**Problem details:** Could you return all of the data exactly as given?
Top of Given information
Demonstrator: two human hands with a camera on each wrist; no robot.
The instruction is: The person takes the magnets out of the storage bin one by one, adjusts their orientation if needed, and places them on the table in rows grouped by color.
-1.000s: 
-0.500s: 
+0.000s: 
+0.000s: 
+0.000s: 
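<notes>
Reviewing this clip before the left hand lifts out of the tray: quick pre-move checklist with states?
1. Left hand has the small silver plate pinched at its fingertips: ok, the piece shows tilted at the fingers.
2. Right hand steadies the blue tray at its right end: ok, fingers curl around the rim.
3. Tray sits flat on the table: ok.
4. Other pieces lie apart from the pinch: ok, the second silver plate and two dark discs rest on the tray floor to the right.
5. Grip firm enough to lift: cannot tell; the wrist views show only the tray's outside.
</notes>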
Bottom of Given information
**Answer to the exercise:**
Demonstrator: two human hands with a camera on each wrist; no robot.
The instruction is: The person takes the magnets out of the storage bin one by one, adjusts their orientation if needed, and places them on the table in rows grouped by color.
-1.000s: 
-0.500s: 
+0.000s: 
+0.000s: 
+0.000s: 
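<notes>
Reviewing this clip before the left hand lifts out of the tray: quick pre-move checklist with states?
1. Left hand has the small silver plate pinched at its fingertips: ok, the piece shows tilted at the fingers.
2. Right hand steadies the blue tray at its right end: ok, fingers curl around the rim.
3. Tray sits flat on the table: ok.
4. Other pieces lie apart from the pinch: ok, the second silver plate and two dark discs rest on the tray floor to the right.
5. Grip firm enough to lift: cannot tell; the wrist views show only the tray's outside.
</notes>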

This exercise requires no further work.